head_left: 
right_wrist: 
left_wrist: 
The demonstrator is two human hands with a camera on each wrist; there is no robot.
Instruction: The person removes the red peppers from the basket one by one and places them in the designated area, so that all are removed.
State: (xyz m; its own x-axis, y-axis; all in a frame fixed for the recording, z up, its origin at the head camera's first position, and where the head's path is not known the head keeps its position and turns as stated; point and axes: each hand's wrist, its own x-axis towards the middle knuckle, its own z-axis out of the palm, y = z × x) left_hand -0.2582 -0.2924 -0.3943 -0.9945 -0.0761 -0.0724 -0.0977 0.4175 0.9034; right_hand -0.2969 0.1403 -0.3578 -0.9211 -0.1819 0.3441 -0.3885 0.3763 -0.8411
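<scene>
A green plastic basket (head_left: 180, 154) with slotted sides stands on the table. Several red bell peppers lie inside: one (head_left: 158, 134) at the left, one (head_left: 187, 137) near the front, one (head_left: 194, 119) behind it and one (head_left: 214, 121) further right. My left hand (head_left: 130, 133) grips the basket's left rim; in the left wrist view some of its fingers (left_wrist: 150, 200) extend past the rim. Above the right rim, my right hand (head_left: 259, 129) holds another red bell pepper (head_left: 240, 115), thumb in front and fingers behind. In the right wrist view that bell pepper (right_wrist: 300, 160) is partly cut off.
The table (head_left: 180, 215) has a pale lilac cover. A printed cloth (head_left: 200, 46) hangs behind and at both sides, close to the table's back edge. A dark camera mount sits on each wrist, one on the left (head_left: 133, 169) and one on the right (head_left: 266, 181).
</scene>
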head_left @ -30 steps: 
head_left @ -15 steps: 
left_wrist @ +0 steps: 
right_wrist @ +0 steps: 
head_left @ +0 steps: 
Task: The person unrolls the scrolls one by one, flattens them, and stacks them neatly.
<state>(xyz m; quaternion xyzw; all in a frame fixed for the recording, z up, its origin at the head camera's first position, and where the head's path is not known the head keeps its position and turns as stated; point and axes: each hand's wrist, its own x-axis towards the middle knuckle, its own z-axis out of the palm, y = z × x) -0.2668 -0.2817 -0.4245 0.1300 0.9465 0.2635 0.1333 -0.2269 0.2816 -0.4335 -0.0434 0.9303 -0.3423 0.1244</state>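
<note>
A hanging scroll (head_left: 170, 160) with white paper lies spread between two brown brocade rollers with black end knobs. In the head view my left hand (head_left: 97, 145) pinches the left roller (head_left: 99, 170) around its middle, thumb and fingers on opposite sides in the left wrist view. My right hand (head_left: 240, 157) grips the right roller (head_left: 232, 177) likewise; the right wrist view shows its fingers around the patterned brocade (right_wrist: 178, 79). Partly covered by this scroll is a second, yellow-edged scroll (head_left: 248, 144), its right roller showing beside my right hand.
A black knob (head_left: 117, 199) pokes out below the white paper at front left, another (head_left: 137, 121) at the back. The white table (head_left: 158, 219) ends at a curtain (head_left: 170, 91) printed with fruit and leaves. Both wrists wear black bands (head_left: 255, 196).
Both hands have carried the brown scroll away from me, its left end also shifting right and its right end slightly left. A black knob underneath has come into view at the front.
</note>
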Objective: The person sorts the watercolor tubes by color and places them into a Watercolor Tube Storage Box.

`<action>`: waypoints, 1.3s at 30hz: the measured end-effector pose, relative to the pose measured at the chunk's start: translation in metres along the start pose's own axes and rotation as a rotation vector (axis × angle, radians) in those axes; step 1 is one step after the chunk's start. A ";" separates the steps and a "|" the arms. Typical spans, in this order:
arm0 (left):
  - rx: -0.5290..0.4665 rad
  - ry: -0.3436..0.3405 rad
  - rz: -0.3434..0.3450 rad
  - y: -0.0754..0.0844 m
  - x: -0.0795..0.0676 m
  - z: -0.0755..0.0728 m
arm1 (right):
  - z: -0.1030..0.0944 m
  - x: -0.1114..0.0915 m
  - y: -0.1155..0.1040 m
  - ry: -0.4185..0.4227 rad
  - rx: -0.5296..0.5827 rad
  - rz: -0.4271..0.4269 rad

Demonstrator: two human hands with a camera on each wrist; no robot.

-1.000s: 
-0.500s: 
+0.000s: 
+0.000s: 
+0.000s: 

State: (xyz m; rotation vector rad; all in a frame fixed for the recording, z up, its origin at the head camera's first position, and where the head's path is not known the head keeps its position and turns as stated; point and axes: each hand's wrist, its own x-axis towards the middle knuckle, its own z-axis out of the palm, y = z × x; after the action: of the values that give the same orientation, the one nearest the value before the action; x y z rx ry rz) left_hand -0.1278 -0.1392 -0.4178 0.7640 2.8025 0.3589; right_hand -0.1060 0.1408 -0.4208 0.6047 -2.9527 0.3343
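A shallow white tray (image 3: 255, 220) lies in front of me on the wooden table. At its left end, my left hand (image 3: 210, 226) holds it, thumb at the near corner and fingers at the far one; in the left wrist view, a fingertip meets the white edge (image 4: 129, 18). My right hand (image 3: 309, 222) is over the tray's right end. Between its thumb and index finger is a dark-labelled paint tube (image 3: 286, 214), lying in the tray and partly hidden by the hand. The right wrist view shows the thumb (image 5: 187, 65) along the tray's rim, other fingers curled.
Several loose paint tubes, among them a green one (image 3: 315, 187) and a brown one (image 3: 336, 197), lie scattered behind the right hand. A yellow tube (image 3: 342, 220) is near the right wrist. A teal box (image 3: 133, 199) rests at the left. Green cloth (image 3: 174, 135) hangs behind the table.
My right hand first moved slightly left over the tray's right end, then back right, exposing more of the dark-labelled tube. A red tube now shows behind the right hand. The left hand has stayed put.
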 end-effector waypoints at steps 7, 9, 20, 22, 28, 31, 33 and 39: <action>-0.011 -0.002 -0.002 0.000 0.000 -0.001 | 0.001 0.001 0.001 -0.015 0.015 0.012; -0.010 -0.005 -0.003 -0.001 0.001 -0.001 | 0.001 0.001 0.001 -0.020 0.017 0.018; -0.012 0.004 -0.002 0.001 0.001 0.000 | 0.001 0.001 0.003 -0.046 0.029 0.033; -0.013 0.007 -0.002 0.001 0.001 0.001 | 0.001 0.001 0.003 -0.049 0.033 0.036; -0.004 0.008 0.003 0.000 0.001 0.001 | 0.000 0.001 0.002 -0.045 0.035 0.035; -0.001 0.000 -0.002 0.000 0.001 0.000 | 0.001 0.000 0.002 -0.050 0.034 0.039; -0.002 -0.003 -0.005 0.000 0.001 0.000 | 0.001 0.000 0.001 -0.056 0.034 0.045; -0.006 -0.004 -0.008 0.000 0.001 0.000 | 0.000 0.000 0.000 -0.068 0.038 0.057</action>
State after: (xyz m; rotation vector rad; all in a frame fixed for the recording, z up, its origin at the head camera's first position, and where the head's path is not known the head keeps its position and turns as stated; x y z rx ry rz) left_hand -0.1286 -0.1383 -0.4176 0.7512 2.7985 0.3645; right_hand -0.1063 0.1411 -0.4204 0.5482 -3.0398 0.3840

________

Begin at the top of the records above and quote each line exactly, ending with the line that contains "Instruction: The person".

RESPONSE TO THE EXERCISE:
head_left: 
right_wrist: 
left_wrist: 
The demonstrator is two human hands with a camera on each wrist; there is no robot.
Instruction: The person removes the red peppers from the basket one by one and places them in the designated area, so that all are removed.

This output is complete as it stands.